Document Detail


Diminished antioxidant activity of high-density lipoprotein-associated proteins in systolic heart failure.
MedLine Citation:
PMID:  21062973     Owner:  NLM     Status:  MEDLINE    
Abstract/OtherAbstract:
BACKGROUND: Diminished serum arylesterase activity, catalyzed by the high-density lipoprotein-associated paraoxonase-1, is associated with heightened systemic oxidative stress and atherosclerosis risk. In the present study, we sought to determine the prognostic role of serum arylesterase activity in subjects with systolic heart failure, particularly in relation to established cardiac biomarkers.

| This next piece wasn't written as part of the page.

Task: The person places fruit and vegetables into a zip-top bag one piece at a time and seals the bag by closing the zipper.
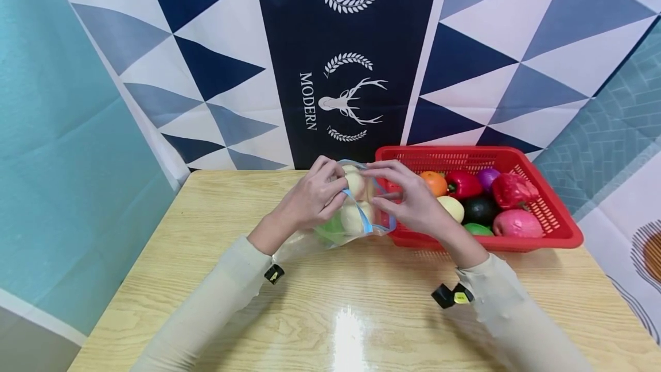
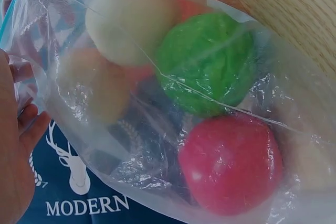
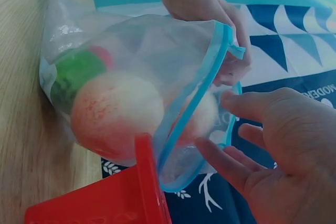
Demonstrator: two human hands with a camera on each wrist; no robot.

METHODS AND RESULTS: We measured serum arylesterase activity in 760 subjects with impaired left ventricular systolic function (left ventricular ejection fraction <50%), and prospectively followed major adverse cardiac events (including death, nonfatal myocardial infarction, and stroke) for 3 years. In our study cohort (mean age, 64±11 years; 74% men; median left ventricular ejection fraction, 35%; median creatinine clearance, 96 mg/dL), mean serum arylesterase activity (98±25 μmol/L/min/mL) was lower compared with that in healthy control subjects (mean, 115±26 μmol/L/min/mL, P<0.01) but higher compared with advanced decompensated heart failure subjects (mean, 69±22 μmol/L/min/mL, P<0.01). Within our cohort, there was modest correlation between serum arylesterase activity and high-density lipoprotein cholesterol (r=0.33, P<0.01) as well as B-type natriuretic peptide (r=-0.23, P<0.01). Lower serum arylesterase activity was a strong predictor of poorer outcomes (hazard ratio, 2.94; 95% confidence interval, 1.54, 5.62; P<0.001). After adjusting for traditional risk factors, medication use, B-type natriuretic peptide, and creatinine clearance, lower serum arylesterase still conferred an increased risk of major adverse cardiac events at 3 years (hazard ratio, 2.69; 95% confidence interval, 1.37 to 5.28; P=0.004).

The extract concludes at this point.